Kirsty had left the door open. Angus left a nightlight on—actually a night chandelier—and now a shadow crossed the door. Susie's eyes flew to see who it was, and she smiled a welcome.

‘Jake.'

Jake paused in the doorway. Boris was by his side, wagging his tail in greeting. He'd obviously been waiting in the hall for Jake to return and now his tail was sweeping his pleasure.

‘Susie.' Jake's voice was warm and caring. ‘Is anything wrong?' Then he saw Kirsty, and his voice changed. ‘Sorry. You have your personal physician in attendance already. I'm on my way to bed. Come on, Boris.'

‘Come in and join us,' Susie called.

Kirsty thought, Rats. But it was callous to say
rats
so she calmly moved up the bed a bit so Jake could come in and sit down.

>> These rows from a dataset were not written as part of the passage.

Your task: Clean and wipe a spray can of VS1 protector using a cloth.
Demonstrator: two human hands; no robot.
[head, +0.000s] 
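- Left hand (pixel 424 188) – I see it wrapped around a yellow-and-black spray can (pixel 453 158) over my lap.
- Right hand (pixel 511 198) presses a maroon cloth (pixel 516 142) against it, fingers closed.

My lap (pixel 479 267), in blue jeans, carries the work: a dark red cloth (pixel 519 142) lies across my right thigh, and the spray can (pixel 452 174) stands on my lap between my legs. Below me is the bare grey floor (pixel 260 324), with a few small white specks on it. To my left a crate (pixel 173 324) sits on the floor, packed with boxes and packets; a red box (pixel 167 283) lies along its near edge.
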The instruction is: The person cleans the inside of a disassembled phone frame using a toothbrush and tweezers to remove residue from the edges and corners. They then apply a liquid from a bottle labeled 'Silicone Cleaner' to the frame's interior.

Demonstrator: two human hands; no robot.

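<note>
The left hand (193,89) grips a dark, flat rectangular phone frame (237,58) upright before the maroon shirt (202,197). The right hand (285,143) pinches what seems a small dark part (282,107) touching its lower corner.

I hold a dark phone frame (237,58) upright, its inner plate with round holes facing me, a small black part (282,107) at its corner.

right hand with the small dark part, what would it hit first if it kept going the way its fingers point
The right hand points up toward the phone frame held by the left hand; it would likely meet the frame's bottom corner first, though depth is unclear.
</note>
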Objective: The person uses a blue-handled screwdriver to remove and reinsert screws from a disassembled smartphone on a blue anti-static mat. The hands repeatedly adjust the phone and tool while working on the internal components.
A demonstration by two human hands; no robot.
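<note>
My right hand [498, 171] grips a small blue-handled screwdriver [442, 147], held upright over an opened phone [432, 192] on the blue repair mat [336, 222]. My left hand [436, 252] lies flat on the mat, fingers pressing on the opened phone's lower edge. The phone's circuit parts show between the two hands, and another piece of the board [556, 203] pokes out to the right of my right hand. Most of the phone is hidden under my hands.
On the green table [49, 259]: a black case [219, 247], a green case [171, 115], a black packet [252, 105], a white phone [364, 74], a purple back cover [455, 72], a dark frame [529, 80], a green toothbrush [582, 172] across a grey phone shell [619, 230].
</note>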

He came instead to stand, looking searchingly down at Susie.

Ignoring Kirsty.

‘You really are all right?'

‘I really am,' Susie told him. ‘And tomorrow Angus and I have organised to see the physiotherapist you told me about.'

That was a huge step forward, Kirsty acknowledged. Up until now Susie had resisted all attempts to get her moving. But Jake had talked about the physiotherapist who visited town once a week. He'd told Angus Susie would benefit, but she wouldn't go by herself—and then he'd told Susie that physiotherapy could prolong Angus's life but he wouldn't go by himself either. Hey, presto, problem fixed. Together they'd go. Country doctor doing what he did best. Sorting out a multitude of problems with interlacing solutions.

Up until now Boris had been standing by Susie's bed. But Kirsty had made room for Jake; the spot was vacant and a dog could only stand temptation for so long. He leapt up, realised how comfortable it was and wriggled forward on his stomach until he was near enough to give Susie a long, slurpy kiss.

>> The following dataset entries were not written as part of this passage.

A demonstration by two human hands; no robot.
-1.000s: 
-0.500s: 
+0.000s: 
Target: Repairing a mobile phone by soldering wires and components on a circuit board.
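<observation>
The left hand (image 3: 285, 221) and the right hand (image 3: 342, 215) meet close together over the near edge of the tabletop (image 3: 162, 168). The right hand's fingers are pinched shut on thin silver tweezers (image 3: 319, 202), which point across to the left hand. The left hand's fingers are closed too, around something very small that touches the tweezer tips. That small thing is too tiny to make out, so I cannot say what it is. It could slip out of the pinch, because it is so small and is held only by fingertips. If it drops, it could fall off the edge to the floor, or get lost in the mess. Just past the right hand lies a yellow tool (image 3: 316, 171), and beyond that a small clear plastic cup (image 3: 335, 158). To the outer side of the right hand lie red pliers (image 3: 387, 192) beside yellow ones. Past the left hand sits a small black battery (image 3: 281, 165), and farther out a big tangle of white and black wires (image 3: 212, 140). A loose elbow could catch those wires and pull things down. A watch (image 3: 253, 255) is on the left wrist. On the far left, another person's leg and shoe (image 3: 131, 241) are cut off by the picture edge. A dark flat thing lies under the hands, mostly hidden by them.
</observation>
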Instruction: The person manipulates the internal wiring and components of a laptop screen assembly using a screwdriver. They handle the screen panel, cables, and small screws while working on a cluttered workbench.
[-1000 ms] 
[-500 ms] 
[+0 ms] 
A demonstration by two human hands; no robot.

‘Urk,' Susie said—and giggled.

It was the best sound, Kirsty thought. It was an amazing sound. No matter what sort of emotional mess this man was making of her head, she forgave him all because he'd made her sister giggle.

It had to continue, she thought desperately. But would it? After the baby's birth, hormonal changes could propel her further downward, postnatal depression mingling with an existing diagnosis.

‘Susie's feeling guilty that she's started to have glimmers of enjoyment,' she told Jake, jumping in feet first. ‘Rory's not here to share it. She's feeling dreadful that she's here and he's not, and she's scared the depression's going to descend again.'

‘It's an awful feeling,' Jake said softly. ‘I know when my sister died, that was one of the hardest things to come to terms with.'

‘Your sister died?' Susie asked. Kirsty didn't say anything. It was like he poleaxed her every time he opened his mouth.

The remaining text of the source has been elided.